Okay and now we are one step up. It's probably not so surprising and it's not
hard to show that this new propeller also corresponds to a nearest-miss, like
this. Okay, so the numbers pan out like this here and you can check that this is
really true. In fact, it's not too hard to prove that if we keep on going we'll
always get nearest miss solutions and in fact, we get all nearest miss solutions
to our equation in this way. Anyway here's a list of the smallest of these
nearest miss solutions. Okay now if we take the ratios from top to bottom this will
give better and better approximations of root 3. Let's check this.
So 2 over 1, 7 over 4, 26 over 15 and there I've highlighted how many digits we get
correct. In fact the sequence of these fractions
converges to root 3, so if we combine all our propellers containing all of
these ratios into one large picture, in some sense this overall picture captures
root 3, IS root 3. So this is root 3 have you ever seen root 3, this is it. Very
pretty, right? And as you've probably already guessed everything I just said
about root 3 can also be shown to work for the root 2, root 5, and root 6
choreographies. Now just for fun, here's a picture of root 2 corresponding to the
original Tenenbaum choreography. Also super pretty right? Now there are some
more footnotes that I really should add: 1) about a second type of nearest miss
solution; 2) about irrationality of integer roots in general; 3) Pell's equation; and 4) some
interesting connections with infinite continued fractions. For those of you
interested I'll put some footnotes in the description of this video.

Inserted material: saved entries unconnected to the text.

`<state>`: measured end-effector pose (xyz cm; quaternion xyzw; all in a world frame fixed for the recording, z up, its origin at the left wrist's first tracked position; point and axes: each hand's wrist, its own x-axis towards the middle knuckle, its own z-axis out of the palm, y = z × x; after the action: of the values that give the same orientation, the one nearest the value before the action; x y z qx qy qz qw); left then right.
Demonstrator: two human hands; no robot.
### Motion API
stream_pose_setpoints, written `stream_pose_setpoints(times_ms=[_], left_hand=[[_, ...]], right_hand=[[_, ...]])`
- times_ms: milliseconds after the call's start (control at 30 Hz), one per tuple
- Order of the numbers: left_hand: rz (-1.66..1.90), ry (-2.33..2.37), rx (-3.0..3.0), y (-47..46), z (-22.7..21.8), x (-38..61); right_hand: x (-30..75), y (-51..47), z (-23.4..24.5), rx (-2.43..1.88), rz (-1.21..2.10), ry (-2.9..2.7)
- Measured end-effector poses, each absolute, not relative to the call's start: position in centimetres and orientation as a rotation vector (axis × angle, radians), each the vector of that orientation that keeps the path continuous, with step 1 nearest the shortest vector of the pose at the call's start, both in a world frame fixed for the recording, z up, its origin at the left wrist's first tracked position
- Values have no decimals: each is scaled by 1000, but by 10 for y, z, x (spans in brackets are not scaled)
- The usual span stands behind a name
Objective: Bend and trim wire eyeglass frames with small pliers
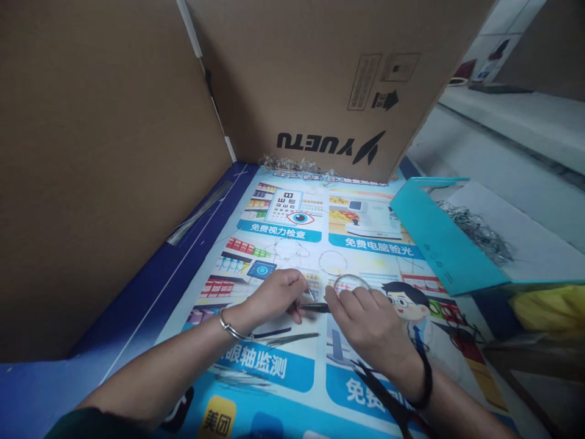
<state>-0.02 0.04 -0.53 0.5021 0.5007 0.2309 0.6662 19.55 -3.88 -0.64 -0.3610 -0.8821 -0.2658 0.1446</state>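
My left hand [281, 292] is closed in a pinch, with a short thin wire [311, 294] showing at its fingertips. My right hand [365, 320] is wrapped round a dark narrow-tipped tool [315, 308]; its tip points left and meets the left fingers, while the grip is hidden in the palm. Just beyond the right knuckles shows a curved wire loop [351, 278]. Below the left hand lie loose straight wires [292, 338], and a second bunch of wires [242, 379] is nearer me. Scissors [384, 390] with dark blades lie under the right wrist.
Tall cardboard panels [329, 73] stand at the left and back. Along the back one sits a row of clear small pieces [297, 164]. Thin wire circles [333, 263] lie on the printed sheet [322, 360]. At right, an open turquoise box [439, 238] holds tangled wire [484, 235].
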Motion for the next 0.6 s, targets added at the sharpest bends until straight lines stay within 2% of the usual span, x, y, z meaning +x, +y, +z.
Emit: stream_pose_setpoints(times_ms=[600], left_hand=[[504,1123,1159,-2,-8,2]], right_hand=[[193,-40,-11,-1009,-747,-2579]])
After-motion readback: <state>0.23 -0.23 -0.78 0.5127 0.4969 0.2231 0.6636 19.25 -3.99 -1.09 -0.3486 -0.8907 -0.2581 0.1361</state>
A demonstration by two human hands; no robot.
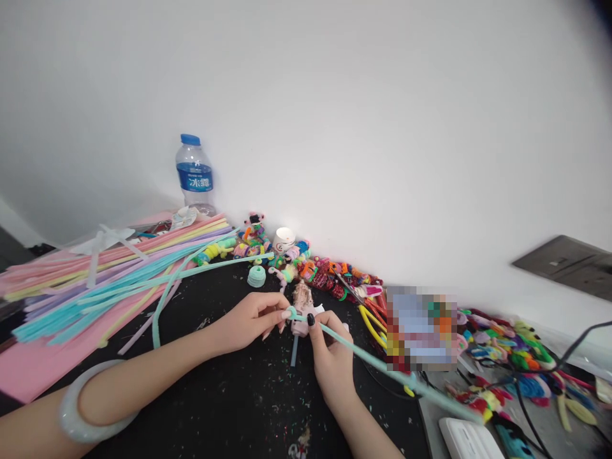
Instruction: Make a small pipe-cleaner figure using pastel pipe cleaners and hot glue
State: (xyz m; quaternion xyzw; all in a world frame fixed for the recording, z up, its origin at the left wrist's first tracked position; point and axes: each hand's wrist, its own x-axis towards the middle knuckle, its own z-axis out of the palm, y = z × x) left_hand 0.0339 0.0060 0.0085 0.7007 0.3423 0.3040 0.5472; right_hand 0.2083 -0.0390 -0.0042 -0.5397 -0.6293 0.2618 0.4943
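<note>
My left hand (261, 319) pinches the small curled end of a mint green pipe cleaner between thumb and fingertips. Close beside it, my right hand (335, 357) grips the same pipe cleaner (382, 365) with thumb and fingers; its long tail runs down to the right. Behind and below the fingertips lies a pale pink glue gun (300, 326), partly hidden, with a clear glue stick (294, 352) poking out toward me. A mint green coil (257, 276) wound from the same kind of material rests on the black mat, beyond my left hand.
Pastel pipe cleaners (95, 296) fan out at the left, near a water bottle (194, 175). Colourful fuzzy figures (329, 274) line the white wall, with a paper cup (284, 239) among them. Right are a blurred-out patch (422, 328), black cables (528, 408) and a white device (471, 440).
</note>
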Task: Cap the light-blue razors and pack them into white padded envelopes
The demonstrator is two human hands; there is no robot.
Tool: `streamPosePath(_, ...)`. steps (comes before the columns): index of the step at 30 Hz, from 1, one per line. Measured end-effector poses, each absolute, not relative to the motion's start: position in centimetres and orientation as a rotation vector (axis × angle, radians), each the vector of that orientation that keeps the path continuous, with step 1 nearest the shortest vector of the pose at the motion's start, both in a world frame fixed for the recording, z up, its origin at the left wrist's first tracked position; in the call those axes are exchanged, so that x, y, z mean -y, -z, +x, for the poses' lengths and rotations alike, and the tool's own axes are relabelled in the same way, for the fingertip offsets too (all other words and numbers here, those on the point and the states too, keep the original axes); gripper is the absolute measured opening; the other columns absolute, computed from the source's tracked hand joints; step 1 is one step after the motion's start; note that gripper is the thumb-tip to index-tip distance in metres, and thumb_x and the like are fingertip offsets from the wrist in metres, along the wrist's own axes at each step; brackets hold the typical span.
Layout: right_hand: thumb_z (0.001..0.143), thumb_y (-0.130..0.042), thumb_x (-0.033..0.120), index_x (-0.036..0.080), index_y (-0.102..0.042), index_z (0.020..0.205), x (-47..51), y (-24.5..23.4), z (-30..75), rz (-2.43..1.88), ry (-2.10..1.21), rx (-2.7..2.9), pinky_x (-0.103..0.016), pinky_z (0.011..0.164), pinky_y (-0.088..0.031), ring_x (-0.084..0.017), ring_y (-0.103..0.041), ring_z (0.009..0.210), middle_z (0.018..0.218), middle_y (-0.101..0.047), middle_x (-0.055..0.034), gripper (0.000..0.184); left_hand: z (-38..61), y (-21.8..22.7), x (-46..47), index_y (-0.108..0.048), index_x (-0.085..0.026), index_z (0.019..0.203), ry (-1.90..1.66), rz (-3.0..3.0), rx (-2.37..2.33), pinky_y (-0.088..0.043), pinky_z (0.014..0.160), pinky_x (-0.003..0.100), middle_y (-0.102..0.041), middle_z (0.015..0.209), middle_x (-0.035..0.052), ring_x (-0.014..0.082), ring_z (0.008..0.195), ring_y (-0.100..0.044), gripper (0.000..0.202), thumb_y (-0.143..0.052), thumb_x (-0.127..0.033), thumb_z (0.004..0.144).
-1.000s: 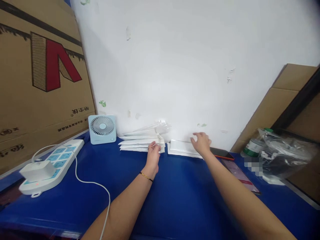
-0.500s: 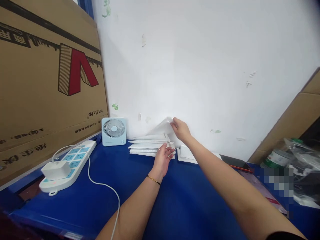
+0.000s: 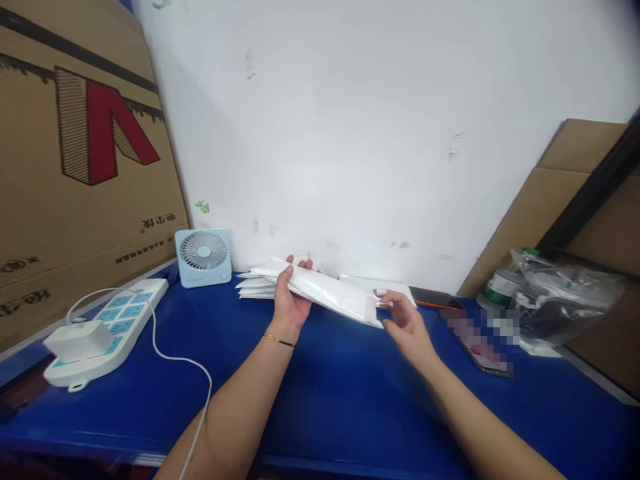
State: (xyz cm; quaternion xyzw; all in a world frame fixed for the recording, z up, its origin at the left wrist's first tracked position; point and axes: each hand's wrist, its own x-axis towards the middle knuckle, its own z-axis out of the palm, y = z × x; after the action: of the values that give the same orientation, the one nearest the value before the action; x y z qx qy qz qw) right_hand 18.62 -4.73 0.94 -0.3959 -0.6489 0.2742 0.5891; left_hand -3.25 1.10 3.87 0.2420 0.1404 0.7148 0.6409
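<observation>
My left hand (image 3: 293, 300) is closed around a flat white plastic packet (image 3: 335, 293), thumb on top and fingers beneath. The packet is raised over the table and slopes down to the right. At its right end is my right hand (image 3: 406, 323), with thumb and fingers apart around the corner; whether a fingertip touches the edge is hard to tell. Behind my left hand lies a stack of similar white packets (image 3: 253, 288), partly covered by the held one. Another white stack (image 3: 360, 283) rests against the wall, mostly hidden behind the packet and my right hand.
On the blue table (image 3: 350, 407) stand a light blue fan (image 3: 204, 257) and a white power strip (image 3: 107, 330) with a trailing cable (image 3: 195, 363). To the right are a dark phone (image 3: 435, 298), a flat pinkish item (image 3: 480, 347), a bottle (image 3: 500, 288) and a clear plastic bag (image 3: 560, 300).
A white packet has come off the stack toward me and is now in my left hand. My right hand has moved down and right from the raised packet. The view has turned right.
</observation>
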Motion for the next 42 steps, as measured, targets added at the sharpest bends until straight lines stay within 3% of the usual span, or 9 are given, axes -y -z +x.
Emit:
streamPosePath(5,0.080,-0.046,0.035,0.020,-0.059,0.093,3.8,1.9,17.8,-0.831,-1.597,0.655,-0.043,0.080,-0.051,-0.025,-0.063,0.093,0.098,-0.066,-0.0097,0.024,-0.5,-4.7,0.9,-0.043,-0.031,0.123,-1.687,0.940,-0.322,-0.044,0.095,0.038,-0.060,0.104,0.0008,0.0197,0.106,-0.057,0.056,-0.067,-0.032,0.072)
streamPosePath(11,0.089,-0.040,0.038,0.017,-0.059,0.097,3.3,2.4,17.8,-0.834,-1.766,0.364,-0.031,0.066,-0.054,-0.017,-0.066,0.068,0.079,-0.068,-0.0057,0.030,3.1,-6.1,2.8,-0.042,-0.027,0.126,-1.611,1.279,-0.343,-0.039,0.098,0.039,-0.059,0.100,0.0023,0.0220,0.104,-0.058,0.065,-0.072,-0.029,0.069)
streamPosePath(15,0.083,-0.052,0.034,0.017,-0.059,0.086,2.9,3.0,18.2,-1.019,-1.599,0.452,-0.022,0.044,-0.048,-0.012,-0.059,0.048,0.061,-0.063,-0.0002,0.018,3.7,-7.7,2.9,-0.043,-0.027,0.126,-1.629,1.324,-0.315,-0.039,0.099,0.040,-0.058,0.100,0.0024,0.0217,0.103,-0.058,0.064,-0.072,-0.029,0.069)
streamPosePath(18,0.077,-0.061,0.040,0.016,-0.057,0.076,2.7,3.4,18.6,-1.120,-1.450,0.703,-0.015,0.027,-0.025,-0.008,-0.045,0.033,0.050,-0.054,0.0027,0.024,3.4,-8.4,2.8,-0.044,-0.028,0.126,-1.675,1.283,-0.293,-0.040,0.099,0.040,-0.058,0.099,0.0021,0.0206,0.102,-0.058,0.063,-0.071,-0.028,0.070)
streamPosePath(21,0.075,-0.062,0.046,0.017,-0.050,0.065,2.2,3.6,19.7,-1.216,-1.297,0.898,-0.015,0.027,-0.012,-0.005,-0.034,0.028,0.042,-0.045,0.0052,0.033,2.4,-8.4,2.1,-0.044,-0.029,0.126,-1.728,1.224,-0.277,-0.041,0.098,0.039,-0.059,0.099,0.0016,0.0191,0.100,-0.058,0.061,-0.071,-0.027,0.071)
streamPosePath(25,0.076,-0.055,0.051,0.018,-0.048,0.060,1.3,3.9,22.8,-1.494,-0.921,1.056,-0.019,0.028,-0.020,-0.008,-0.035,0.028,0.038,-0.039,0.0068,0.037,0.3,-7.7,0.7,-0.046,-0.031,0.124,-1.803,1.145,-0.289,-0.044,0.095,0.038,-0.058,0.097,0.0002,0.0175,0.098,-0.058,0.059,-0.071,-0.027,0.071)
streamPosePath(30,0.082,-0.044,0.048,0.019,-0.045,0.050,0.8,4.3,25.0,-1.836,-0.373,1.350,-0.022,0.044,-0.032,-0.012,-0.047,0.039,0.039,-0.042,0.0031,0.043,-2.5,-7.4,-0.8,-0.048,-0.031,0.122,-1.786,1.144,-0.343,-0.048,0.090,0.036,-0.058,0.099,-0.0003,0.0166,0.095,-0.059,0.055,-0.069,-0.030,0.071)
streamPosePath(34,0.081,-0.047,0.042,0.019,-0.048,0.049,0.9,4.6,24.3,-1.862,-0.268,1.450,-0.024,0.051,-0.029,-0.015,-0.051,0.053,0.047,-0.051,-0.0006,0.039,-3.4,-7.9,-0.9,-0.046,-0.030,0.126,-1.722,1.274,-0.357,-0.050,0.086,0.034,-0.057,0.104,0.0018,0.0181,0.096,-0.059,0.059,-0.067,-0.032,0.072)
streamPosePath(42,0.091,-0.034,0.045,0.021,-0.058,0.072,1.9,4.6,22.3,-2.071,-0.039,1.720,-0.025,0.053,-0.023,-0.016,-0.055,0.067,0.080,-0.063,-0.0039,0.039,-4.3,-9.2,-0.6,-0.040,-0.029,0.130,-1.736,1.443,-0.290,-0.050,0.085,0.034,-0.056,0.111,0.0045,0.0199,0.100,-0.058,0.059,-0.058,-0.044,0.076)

But for the finale of this video let me tell you about a freaky alternate number
reality to which our triangle choreographies can be applied, as well as
a very paradoxical puzzle for you that pops up in this context. Have a look at
this. I call this a triangular triangle. Well nobody in the universe does that
except for me, but who's going to stop me, right, I'm the Mathologer :) Puzzle for you:
Figure out the motivation behind this strange name. It's not hard. Anyway the
number of hexagons in a triangular triangle of width N is called the Nth
triangular number (hint :) T_n. So T_1 is just 1, T_2 is 1 plus 2 equals 3, T_3 is 1
plus 2 plus 3 equals 6, and so on. And so the nth triangular number T_n is just
the sum of the first n positive integers which, as many of you will know, is equal
to n times n plus 1 over 2 so for example T_5 the number of hexagons in
this triangular triangle is equal to 15. Now, just like the integer squares, the
triangular numbers also feature prominently in number theory and a lot of famous
mathematicians have proved theorems about them. For example, up there is one
of the most famous entries in Gauss's mathematical notebook. It says that every
positive integer is the sum of at most three triangular numbers. You can tell
that Gauss was really excited about having found a proof for this. Just have
a look at the Eureka in really bold letters preceding the statement.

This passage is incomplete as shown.